What other tarpon freak is up this late


----------



## flasnook (Jun 22, 2014)

Use to be back home in south florida


----------



## tcbayman (Apr 27, 2006)

Im not a tarpon freak but I did hook up with one weds and got 1 jump out of him before he stripped me. I hooked him on a trout rod with a small spinning reel free shrimping. My fishing partners were trying to pull the anchor and start the boat.

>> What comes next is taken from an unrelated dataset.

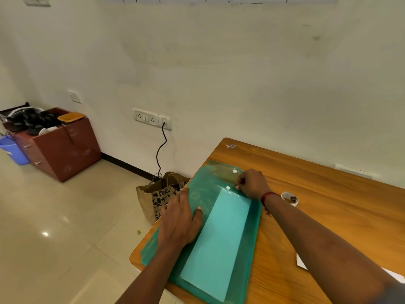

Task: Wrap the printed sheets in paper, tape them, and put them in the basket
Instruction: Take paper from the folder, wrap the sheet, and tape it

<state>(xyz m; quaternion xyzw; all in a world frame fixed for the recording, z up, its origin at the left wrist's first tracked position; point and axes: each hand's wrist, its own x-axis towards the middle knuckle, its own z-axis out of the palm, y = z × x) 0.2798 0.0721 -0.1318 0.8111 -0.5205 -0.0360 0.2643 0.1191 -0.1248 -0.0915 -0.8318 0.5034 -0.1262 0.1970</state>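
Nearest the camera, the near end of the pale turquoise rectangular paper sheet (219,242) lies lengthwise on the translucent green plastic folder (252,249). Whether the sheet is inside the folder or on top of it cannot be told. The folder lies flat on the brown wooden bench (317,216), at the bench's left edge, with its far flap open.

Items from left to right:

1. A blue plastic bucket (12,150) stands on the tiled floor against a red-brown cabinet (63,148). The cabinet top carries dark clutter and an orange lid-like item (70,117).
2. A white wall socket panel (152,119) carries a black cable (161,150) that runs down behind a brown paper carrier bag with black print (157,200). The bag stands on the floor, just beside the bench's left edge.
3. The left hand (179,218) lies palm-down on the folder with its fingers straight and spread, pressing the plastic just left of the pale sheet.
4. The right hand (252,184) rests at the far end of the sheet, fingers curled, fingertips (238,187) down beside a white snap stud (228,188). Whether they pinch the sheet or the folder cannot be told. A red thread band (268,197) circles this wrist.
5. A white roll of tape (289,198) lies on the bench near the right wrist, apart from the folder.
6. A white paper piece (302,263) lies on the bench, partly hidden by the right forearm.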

Just didnt have enough line.


----------



## Kosta (May 22, 2004)

This happened to me once as well..... next time I unhooked the taill end of the anchor rope inside the anchor well to fight the fish. later retrieved the anchor, it had a small bouy on the tail end. works well in a hurry.
Although trout gear is no match for larger tarpon.


----------



## tcbayman (Apr 27, 2006)

Im going to bring my tuna popping setup next time I am out there and try an freeline a live mullet and see what happens.


----------



## No wake (Jun 14, 2014)

Very helpless feeling standing there watching your line peel off with no way to shut it down........


----------



## shotman (Dec 10, 2012)

Looking for buddy boats to go looking and fishing for them at POC. If interested send PM. Thanks BJ


----------



## Flounder-Freak (Feb 3, 2013)

shotman said:


> Looking for buddy boats to go looking and fishing for them at POC. If interested send PM. Thanks BJ


Sent you a pm.


----------